● **About this task**
Each and every line below goes into your answer unchanged, but leave out the images.

● **Stored data**
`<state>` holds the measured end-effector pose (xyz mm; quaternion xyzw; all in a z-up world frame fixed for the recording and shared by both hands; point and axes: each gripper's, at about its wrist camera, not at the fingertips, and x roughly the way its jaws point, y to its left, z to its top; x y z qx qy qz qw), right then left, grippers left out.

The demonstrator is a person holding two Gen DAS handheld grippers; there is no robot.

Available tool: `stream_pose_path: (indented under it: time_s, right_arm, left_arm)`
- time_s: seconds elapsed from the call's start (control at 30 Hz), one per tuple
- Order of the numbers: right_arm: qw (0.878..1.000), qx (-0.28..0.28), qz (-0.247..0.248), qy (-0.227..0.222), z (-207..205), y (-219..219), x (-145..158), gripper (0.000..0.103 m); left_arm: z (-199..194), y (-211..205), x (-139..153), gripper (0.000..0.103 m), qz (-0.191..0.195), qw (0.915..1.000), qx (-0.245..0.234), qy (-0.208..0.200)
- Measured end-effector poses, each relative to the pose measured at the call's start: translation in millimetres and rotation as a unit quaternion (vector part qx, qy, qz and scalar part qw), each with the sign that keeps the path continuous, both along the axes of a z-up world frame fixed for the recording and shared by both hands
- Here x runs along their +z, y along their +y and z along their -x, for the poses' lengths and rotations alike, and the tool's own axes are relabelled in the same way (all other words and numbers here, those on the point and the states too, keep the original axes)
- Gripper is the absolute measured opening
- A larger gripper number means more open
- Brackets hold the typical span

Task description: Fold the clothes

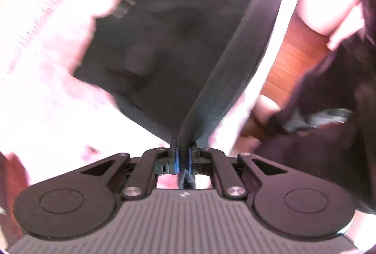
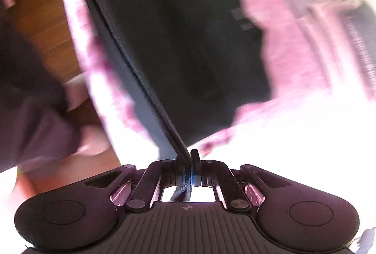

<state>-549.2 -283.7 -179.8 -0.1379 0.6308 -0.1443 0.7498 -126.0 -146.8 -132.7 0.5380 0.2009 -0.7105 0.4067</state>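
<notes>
A dark garment (image 1: 164,49) hangs below my left gripper (image 1: 184,153), which is shut on its thick hem; the taut edge (image 1: 246,42) runs up to the right. In the right wrist view the same dark garment (image 2: 188,42) hangs from my right gripper (image 2: 188,160), shut on the hem, whose edge (image 2: 122,47) stretches up to the left. Its lower part still rests on a pink-white bed cover (image 2: 293,54). Both views are blurred by motion.
The bright pink-white bed cover (image 1: 47,42) fills most of the ground under the garment. Wooden floor (image 1: 293,52) shows beside the bed, also as wooden floor (image 2: 44,19) in the right view. A person's dark clothing (image 1: 329,125) and leg (image 2: 80,141) stand close by.
</notes>
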Motion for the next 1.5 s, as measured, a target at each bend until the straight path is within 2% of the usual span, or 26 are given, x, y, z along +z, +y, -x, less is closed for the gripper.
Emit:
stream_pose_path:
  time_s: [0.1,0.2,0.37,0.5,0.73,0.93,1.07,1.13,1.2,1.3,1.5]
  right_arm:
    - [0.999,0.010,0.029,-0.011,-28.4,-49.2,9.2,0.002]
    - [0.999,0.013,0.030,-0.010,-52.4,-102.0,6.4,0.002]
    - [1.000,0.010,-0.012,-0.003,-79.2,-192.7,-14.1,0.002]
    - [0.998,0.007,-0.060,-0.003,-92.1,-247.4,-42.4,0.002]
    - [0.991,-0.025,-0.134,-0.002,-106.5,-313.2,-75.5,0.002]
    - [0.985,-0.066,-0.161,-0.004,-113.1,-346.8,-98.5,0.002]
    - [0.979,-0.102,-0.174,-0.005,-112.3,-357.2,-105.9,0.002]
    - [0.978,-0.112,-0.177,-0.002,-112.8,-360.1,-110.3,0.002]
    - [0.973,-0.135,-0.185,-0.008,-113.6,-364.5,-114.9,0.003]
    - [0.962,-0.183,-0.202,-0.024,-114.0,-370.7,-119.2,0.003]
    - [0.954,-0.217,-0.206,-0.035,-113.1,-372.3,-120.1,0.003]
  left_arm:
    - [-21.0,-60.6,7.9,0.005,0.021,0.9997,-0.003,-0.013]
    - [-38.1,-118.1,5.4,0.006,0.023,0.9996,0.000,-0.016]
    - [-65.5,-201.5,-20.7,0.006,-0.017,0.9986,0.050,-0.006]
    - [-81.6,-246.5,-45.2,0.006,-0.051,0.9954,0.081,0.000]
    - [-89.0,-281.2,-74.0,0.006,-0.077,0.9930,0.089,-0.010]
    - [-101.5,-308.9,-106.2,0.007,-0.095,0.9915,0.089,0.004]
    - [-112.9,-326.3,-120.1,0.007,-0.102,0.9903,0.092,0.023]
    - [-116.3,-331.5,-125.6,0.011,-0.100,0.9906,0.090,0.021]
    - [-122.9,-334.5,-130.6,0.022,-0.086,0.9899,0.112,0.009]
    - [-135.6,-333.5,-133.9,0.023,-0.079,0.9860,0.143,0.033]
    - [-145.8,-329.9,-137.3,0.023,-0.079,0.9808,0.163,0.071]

● **Output of the task**
`<state>` holds the measured end-effector pose (xyz mm; quaternion xyzw; all in a z-up world frame fixed for the recording and shared by both hands; point and axes: each gripper's, at about its wrist camera, not at the fingertips, and x roughly the way its jaws point, y to its left, z to its top; x y z qx qy qz qw), right then left, grippers left out.

The demonstrator is a person holding two Gen DAS handheld grippers; there is no robot.

Available tool: `stream_pose_path: (indented under it: time_s, right_arm, left_arm)`
- time_s: seconds elapsed from the call's start (control at 30 Hz), one per tuple
- Order of the numbers: right_arm: qw (0.878..1.000), qx (-0.28..0.28), qz (-0.247..0.248), qy (-0.227..0.222), z (-207..205), y (-219..219), x (-145..158), gripper (0.000..0.103 m); left_arm: z (-199..194), y (-211..205), x (-139..153), gripper (0.000..0.103 m), qz (-0.191..0.195), qw (0.915..1.000), qx (-0.245..0.234), qy (-0.208..0.200)
- Measured end-effector poses, each relative to the pose measured at the call's start: translation in millimetres and rotation as a unit quaternion (vector part qx, qy, qz and scalar part qw), each with the sign that keeps the path continuous, both along the axes of a z-up world frame fixed for the recording and shared by both hands
- Here x runs along their +z, y along their +y and z along their -x, for the poses' lengths and rotations alike, and the tool's own axes are relabelled in the same way (all other words and numbers here, those on the point and the states too, keep the original axes)
- Gripper is the absolute measured opening
- A larger gripper number means more open
- Brackets hold the typical span

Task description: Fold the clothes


<state>-549.2 -283.7 -179.8 -0.1379 0.6308 -0.1443 0.7498 -126.0 -146.8 -132.7 0.5380 0.2009 -0.7105 0.4067</state>
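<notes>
A dark garment (image 1: 164,49) hangs below my left gripper (image 1: 184,153), which is shut on its thick hem; the taut edge (image 1: 246,42) runs up to the right. In the right wrist view the same dark garment (image 2: 188,42) hangs from my right gripper (image 2: 188,160), shut on the hem, whose edge (image 2: 122,47) stretches up to the left. Its lower part still rests on a pink-white bed cover (image 2: 293,54). Both views are blurred by motion.
The bright pink-white bed cover (image 1: 47,42) fills most of the ground under the garment. Wooden floor (image 1: 293,52) shows beside the bed, also as wooden floor (image 2: 44,19) in the right view. A person's dark clothing (image 1: 329,125) and leg (image 2: 80,141) stand close by.
</notes>
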Motion for the next 1.5 s, as measured, a target at each bend until the straight path is within 2% of the usual span, or 26 are given, x, y, z along +z, +y, -x, less is closed for the gripper.
Emit:
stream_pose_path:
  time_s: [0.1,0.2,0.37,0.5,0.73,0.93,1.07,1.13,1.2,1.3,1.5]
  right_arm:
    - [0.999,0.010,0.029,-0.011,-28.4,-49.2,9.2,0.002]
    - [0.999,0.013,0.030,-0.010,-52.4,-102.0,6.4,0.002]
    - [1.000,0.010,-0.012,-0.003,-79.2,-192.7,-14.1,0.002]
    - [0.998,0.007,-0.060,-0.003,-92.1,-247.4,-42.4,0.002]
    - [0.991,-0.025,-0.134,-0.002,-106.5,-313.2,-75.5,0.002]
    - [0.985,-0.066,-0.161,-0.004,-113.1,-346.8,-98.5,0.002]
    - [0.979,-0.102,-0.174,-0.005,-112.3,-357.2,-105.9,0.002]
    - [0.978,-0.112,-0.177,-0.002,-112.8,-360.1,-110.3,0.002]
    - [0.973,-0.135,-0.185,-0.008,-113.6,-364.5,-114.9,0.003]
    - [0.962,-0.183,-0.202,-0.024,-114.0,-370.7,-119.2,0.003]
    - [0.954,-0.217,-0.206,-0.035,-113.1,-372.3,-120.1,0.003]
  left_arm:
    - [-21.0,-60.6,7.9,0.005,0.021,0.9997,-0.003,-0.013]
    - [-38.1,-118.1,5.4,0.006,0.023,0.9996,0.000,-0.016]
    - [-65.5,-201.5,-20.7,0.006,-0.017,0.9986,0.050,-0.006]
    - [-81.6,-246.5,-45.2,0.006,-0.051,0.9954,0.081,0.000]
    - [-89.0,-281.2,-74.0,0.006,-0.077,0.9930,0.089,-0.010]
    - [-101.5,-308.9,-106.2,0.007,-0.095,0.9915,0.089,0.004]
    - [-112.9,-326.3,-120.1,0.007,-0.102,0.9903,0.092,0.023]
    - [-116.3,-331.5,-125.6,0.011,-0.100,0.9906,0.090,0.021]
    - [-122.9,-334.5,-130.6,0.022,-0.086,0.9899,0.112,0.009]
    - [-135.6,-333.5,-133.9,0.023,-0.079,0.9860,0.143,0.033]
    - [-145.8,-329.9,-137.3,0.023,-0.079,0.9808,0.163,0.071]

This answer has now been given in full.